What to produce:
Reproduce the lines below verbatim. Pictures are to be omitted.

___ Data provided

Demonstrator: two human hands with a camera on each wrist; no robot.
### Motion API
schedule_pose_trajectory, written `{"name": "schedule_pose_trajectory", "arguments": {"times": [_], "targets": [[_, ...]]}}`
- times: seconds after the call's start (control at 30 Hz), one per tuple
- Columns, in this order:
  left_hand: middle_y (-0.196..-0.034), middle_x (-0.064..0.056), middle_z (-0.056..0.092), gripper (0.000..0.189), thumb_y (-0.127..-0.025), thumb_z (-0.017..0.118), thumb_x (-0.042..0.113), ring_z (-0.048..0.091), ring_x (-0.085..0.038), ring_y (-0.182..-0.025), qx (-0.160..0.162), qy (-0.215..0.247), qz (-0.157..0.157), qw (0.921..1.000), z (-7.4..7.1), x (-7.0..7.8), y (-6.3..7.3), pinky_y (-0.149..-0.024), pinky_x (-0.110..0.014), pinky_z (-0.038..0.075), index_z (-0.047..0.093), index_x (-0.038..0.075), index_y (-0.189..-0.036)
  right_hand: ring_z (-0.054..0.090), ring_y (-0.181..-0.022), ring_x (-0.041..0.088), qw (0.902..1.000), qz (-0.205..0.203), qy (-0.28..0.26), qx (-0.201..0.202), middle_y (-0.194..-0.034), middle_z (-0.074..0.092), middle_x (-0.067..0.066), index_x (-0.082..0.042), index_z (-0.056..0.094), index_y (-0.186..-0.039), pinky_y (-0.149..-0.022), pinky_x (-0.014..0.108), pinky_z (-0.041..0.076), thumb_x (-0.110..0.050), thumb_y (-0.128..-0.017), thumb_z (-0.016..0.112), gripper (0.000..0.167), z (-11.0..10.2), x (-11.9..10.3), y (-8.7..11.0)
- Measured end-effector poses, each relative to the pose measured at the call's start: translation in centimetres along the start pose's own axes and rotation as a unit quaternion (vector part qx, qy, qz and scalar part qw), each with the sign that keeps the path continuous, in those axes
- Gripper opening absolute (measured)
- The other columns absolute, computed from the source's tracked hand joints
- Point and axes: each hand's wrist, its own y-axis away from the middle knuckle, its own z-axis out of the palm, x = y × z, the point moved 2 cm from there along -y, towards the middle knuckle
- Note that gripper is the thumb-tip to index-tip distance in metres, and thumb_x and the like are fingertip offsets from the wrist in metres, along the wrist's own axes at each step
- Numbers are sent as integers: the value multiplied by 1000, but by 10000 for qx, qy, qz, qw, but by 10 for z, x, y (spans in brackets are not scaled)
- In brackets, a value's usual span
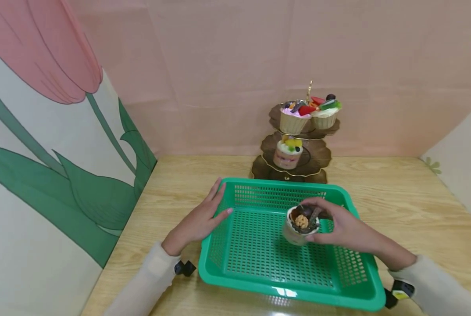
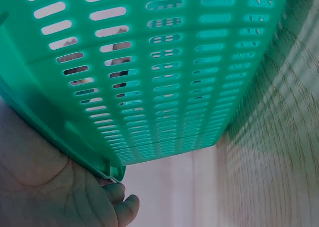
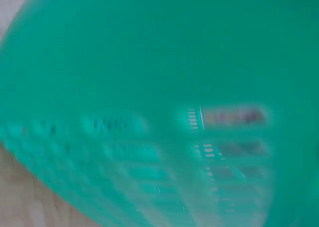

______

Task solution:
Demonstrator: two human hands with a camera on each wrist; no robot.
### Motion API
schedule_pose_trajectory, written `{"name": "schedule_pose_trajectory", "arguments": {"times": [_], "targets": [[_, ...]]}}`
- times: seconds after the call's start (control at 30 Hz), one per tuple
- Columns, in this order:
  left_hand: middle_y (-0.196..-0.034), middle_x (-0.064..0.056), middle_z (-0.056..0.092), gripper (0.000..0.189), thumb_y (-0.127..-0.025), thumb_z (-0.017..0.118), thumb_x (-0.042..0.113), ring_z (-0.048..0.091), ring_x (-0.085..0.038), ring_y (-0.182..-0.025), qx (-0.160..0.162), qy (-0.215..0.247), qz (-0.157..0.157), qw (0.921..1.000), z (-7.4..7.1), x (-7.0..7.8), y (-6.3..7.3), pinky_y (-0.149..-0.024), pinky_x (-0.110..0.014), pinky_z (-0.038..0.075), index_z (-0.047..0.093), index_x (-0.038..0.075), index_y (-0.189..-0.036)
  right_hand: ring_z (-0.054..0.090), ring_y (-0.181..-0.022), ring_x (-0.041..0.088), qw (0.902..1.000), qz (-0.205..0.203), qy (-0.28..0.26), qx (-0.201..0.202), middle_y (-0.194..-0.034), middle_z (-0.074..0.092), middle_x (-0.067..0.066), index_x (-0.082..0.042), index_z (-0.056..0.094), index_y (-0.186..-0.039), pinky_y (-0.149..-0.022), pinky_x (-0.014..0.108), pinky_z (-0.041..0.076), thumb_x (-0.110..0.050), thumb_y (-0.128..-0.017), thumb_z (-0.016..0.112), gripper (0.000..0.167), z (-11.0..10.2), x (-11.9..10.3), y (-8.7..11.0)
- Measured end-effector poses, each relative to the pose measured at the call's start: translation in centimetres along the start pose's own axes and rotation as a unit quaternion (vector part qx, qy, qz and scalar part qw), each with the sign that keeps the path continuous, in those axes
- Gripper opening absolute (measured)
- The other columns absolute, computed from the source's tracked hand joints
- Point and axes: each hand's wrist, its own y-axis away from the middle knuckle, its own z-axis out of the palm, x = y × z, the point moved 2 cm from there along -y, towards the middle knuckle
- Note that gripper is the thumb-tip to index-tip distance in metres, and thumb_x and the like are fingertip offsets from the wrist in metres, along the wrist's own axes at each step
- Numbers are sent as integers: the value multiplied by 1000, but by 10000 for qx, qy, qz, qw, but by 10 for z, x, y (spans in brackets are not scaled)
- In brackets, a value's usual span

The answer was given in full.